第4話 追及

壊れかけた建造物。合成人間の気配。狂った様に点滅するコンピュータの画面。

廃れた工業都市は相変わらず薄暗く、冷たかった。

カツっと瓦礫の破片を踏み、先へ続く広い廊下を見てアルドは眉を顰める。


「一応来てみたはいいけど…こんな広い所を虱潰しに探すのも時間がかかるよな…。ジェイドは何か感じたりしないのか?」

「俺をなんだと思ってるんだ。探知機じゃ無いんだぞ」

「いや、そうなんだけどさ…」


(ジェイドがイスカより先に病室にいたのって、魔導書の魔力を感じたからだと思ってたけど…違ったのかな?)


「クロック」


セティーに呼ばれたクロックは、了解と言わんばかりにビッ、と青い光線を放つと、すぐ側のコンピュータに近づいた。黒いボディーを走る光に合わせてコンピュータの画面も動き始める。


「?何をしている」

「工業都市廃墟の端末、サーバーにアクセスされた形跡がないか探っている」

「解析完了。ここ1年の月ごとのアクセス記録です。我々が捜査に使用した以外は、特に異常は見られません」

「ということは、研究とやらもここで行っているわけではないな」


速やかに行われたデータ解析、そして工業都市廃墟の端末を容易に扱う彼らに対し、ジェイドは不審に思った。


「一般人に、こんなことが…」


そうこぼれた彼の言葉にレトロが反応する。ジェイドの方に目_にあたる部分_を向け、左右のパーツをクルクルと回し始める。


「こんなことができるのもトーゼン!なんたってボクたちはCOAだからね!その中でもトップトップ!」

「COA…!?」


自慢げに、胸を張るように言われた言葉に、流石のジェイドも面食らったようだ。いつもの険しい目つきも僅かに丸くなっている。
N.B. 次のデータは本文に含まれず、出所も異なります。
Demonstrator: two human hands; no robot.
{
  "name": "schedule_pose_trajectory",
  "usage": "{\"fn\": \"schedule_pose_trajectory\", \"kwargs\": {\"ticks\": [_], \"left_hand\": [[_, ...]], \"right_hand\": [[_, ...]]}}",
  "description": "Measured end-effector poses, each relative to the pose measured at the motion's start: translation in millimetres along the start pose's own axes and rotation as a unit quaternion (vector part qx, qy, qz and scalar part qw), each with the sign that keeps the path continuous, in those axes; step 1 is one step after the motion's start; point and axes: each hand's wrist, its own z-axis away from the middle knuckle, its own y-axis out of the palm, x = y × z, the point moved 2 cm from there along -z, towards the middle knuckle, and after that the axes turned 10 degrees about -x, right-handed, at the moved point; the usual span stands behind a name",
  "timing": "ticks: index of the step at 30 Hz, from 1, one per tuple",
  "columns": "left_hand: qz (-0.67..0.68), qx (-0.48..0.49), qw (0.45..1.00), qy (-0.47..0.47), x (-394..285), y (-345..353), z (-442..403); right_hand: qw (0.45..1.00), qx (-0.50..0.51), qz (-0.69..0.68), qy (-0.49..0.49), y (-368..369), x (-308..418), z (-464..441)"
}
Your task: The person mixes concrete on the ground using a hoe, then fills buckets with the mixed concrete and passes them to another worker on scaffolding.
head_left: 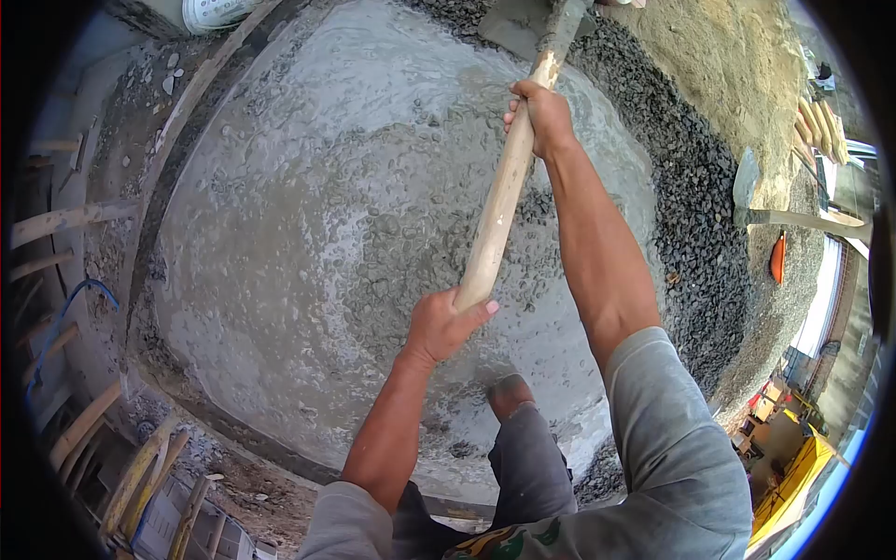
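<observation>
I hold a shovel (495, 219) by its pale wooden handle, which slants from lower middle to the top of the head view. My left hand (442, 325) is closed round the handle's near end. Farther up the shaft, my right hand (543, 117) grips it. The grey metal blade is at the top edge, by the dark gravel, and partly cut off by the frame. Beneath both hands spreads wet grey concrete (252, 252), wetter and paler toward its edges. One foot (511, 396) stands in the mix.
Dark gravel (705, 219) and a sand heap (695, 47) border the mix on the right. A second shovel (793, 219) lies there near an orange object (777, 259). Wooden poles (70, 221) and a blue hose (67, 313) are on the left; a white bucket (213, 14) stands top left.
</observation>
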Motion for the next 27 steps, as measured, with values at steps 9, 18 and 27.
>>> {"fn": "schedule_pose_trajectory", "kwargs": {"ticks": [9, 18, 27], "left_hand": [[0.042, -0.015, 0.987, -0.156, 68, 0, 91], [0.069, -0.040, 0.961, -0.266, 78, -31, 260], [-0.162, 0.089, 0.937, -0.295, 47, -70, 380]], "right_hand": [[0.982, -0.019, 0.104, 0.157, -6, -124, 58], [0.969, 0.001, 0.121, 0.216, -19, -198, 206], [0.938, -0.051, 0.029, 0.341, -73, -205, 355]]}}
「騙したみたいになってすまない。今は公式な捜査をしているわけじゃない、俺の私情で動いてるだけだから、身分を明かすことで気を使って欲しくなかった」


真っ直ぐそう言うセティーを見て、ジェイドは浅くため息をついた。


「…通りで、こんなことがすぐできるはずだ」

「…なーんか反応薄くない?」

「これでも驚いてるんだがな」

「え〜?」


ジェイドが驚愕することに期待していたレトロは、がっくし、と左右のパーツを下に向け浮遊高度を落とした。


「ポンコツ、遊んでないで先に行きますよ」

「あ、遊んでないよう!」

「先に行くって言ってもどこに行くんだ?ここに研究者はいないんだろ?」

「ここにはいなくてもこの先にはいる。巨大なハードウェアとデータを利用できるエリアがな」

「この先…あ!旧KMS本社か!」


ガリアードの人格データを入手するために訪れた場所。当時はKMS社のセキュリティで通れなかったが、アルドたちはそのセキュリティ、”スーパーバリア”を突破してしまった。もしそのままなら、誰かがいる可能性は十分にあるだろう。

そんな事件の経緯を知らないジェイドは旧KMS社の存在、ましてやCOAやEGPDでもないアルドがそれを知っていることに疑問を抱いていた。


「何故お前がそんなことを知ってる」

「前に行ったことがあるんだ」


軽く言うアルドに向けられる赤い瞳。

『相変わらずいろんなところに首を突っ込んでいるんだな』という声が聞こえてくる呆れた視線に冷や汗を流しつつ、そっと目を背けた。


「よ〜し行くぞ〜逮捕逮捕だ〜!」


レトロの快活な掛け声のもと、旧KMS社に向かうホバーを目指し、工業都市廃墟深部へと足を進めた。